I have used Ray's GWT Exporter and I believe that you could use this to achieve what you want with plugability while also allowing the compiler to do it's optimizations. One thing I haven't experimented with that Ray would have to answer is if you could add the exporter annotations to the interface or abstract class so that you would not have to re-write them all for each of the modules. I am currently looking at doing a similar thing, but am still researching/designing how I am going to implement it.

Not currently. GWT Exporter was created under the paradigm that it only exports what is explicitly requested, or what is absolutely necessary. I felt at the time that 'inheriting' annotations could lead to a lot of bloat, as well as asking the TypeOracle? to give you all subtypes can cause performance issues in Hosted Mode.

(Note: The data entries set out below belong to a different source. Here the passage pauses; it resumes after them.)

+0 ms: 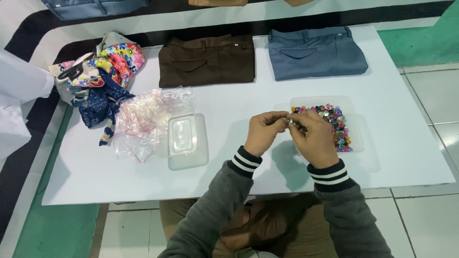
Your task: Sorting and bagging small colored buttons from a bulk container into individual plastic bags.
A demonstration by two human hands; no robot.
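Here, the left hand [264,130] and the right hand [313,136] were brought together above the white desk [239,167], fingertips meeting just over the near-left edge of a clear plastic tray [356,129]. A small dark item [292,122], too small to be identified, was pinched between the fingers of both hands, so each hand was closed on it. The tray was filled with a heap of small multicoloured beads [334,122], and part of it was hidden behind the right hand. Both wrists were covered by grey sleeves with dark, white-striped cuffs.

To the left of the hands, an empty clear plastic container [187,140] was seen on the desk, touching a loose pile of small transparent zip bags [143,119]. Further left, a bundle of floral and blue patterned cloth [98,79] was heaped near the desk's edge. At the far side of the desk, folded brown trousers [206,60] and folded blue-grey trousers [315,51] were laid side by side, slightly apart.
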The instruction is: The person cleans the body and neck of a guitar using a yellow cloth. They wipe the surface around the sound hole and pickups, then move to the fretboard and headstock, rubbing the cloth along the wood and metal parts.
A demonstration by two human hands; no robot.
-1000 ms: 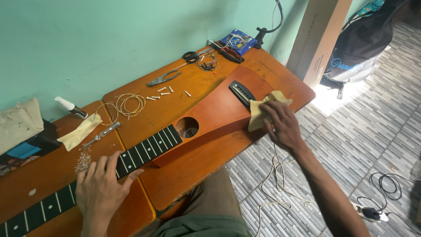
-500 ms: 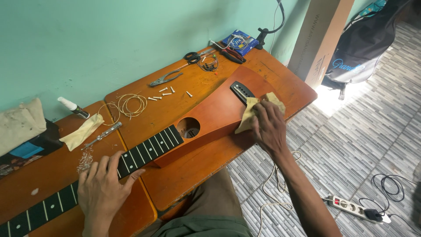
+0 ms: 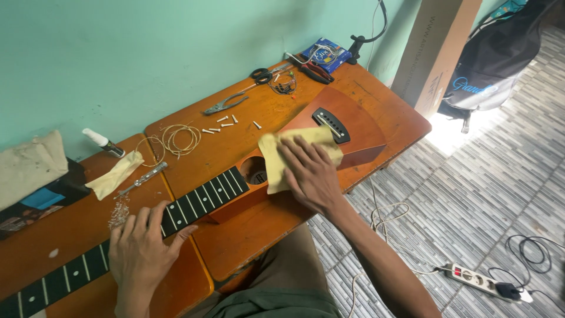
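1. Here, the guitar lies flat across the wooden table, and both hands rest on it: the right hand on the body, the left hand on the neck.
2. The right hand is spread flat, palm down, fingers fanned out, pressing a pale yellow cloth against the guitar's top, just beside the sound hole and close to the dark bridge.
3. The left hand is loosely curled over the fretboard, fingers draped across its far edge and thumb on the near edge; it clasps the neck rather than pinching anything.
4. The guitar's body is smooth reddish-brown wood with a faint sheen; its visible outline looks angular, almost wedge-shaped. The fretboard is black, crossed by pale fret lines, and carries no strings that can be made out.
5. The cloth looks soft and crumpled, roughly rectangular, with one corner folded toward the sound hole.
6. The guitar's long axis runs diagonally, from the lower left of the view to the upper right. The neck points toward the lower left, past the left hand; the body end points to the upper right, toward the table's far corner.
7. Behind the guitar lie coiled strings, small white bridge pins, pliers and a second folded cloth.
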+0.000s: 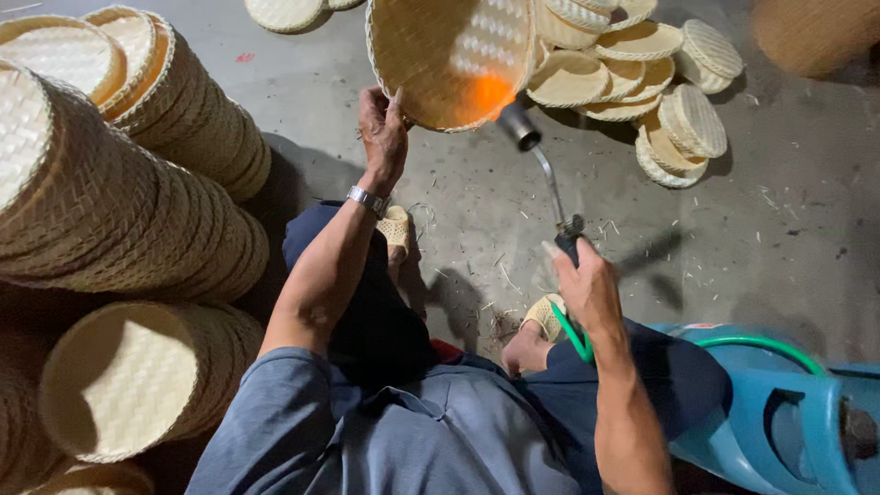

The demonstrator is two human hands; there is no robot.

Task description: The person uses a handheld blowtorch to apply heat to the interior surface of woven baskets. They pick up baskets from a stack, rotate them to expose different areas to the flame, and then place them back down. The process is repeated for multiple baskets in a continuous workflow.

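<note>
Right hand [591, 291] grips the gas torch [548, 179], flame up-left from its fingers onto the woven tray [440, 46] pinched at the rim by the left hand [382, 128].

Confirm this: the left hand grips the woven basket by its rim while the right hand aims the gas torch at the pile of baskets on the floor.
Not quite. The head view shows the right hand aiming the gas torch at the inside of the woven basket that the left hand grips by its rim, where an orange glow shows. The pile of baskets lies beyond, untouched by the flame.
</note>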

I planned on adding module parameter 'exportAll', where you don't even have to invoke GWT.create() on each class to export, but rather, there would be a module entry point which triggers a special generator that finds every single class in the classpath with @Export annotations and exports them automatically. There are some people who would like this as an ease of development option.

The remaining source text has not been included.